Let's Agree to Degree: Comparing Graph Convolutional Networks in the Message-Passing Framework

04/06/2020 ∙ by Floris Geerts, et al. ∙ 0

In this paper we cast neural networks defined on graphs as message-passing neural networks (MPNNs) in order to study the distinguishing power of different classes of such models. We are interested in whether certain architectures are able to tell vertices apart based on the feature labels given as input with the graph. We consider two variants of MPNNS: anonymous MPNNs whose message functions depend only on the labels of vertices involved; and degree-aware MPNNs in which message functions can additionally use information regarding the degree of vertices.
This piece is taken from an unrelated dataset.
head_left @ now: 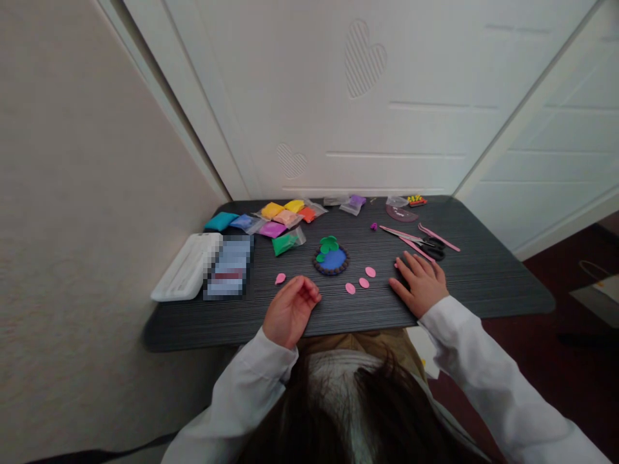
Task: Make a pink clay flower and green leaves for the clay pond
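My left hand (291, 309) rests on its side near the table's front edge, fingers loosely curled together with nothing visible in them. A small pink clay piece (280, 278) lies just beyond it. Spread flat on the table, my right hand (420, 283) has a bit of pink clay (397, 265) at its fingertips, partly covered. Several flat pink oval petals (364, 283) lie between the hands. Behind them sits a round blue clay base (333, 259) with a brown beaded rim, bearing green clay leaves (329, 244).
Bags of coloured clay (273, 211) and a green clay bag (285, 242) lie at the back left. A white case (188, 267) and a blurred rectangle (231, 265) stand left. Scissors (430, 246), pink tweezers (442, 238) and a purple clay bit (374, 226) lie right.
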The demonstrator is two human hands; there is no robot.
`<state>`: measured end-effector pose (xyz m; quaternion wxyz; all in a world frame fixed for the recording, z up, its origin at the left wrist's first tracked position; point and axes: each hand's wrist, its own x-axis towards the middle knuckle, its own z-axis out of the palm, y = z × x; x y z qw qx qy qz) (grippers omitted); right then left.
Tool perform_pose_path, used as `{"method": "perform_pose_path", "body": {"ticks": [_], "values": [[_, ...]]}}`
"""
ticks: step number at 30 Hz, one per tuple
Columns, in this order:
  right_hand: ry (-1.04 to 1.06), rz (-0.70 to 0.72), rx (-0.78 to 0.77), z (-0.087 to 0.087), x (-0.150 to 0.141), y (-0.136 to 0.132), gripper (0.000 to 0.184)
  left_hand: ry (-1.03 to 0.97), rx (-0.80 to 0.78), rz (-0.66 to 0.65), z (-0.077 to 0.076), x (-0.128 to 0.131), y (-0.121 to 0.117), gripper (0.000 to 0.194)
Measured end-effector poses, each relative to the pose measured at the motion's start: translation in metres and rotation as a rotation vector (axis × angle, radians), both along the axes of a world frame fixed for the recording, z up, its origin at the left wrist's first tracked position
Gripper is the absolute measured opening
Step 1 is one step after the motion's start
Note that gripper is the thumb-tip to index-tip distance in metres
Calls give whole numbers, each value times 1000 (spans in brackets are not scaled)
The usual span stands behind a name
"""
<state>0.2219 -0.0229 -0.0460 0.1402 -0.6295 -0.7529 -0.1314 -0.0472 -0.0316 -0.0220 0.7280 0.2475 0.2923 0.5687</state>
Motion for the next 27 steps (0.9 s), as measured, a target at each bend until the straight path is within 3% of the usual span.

The former class covers a popular formalisms for computing functions on graphs: graph neural networks (GNN). The latter covers the so-called graph convolutional networks (GCNs), a recently introduced variant of GNNs by Kipf and Welling. We obtain lower and upper bounds on the distinguishing power of MPNNs in terms of the distinguishing power of the Weisfeiler-Lehman (WL) algorithm. Our results imply that (i) the distinguishing power of GCNs is bounded by the WL algorithm, but that they are one step ahead; (ii) the WL algorithm cannot be simulated by "plain vanilla" GCNs but the addition of a trade-off parameter between features of the vertex and those of its neighbours (as proposed by Kipf and Welling themselves) resolves this problem.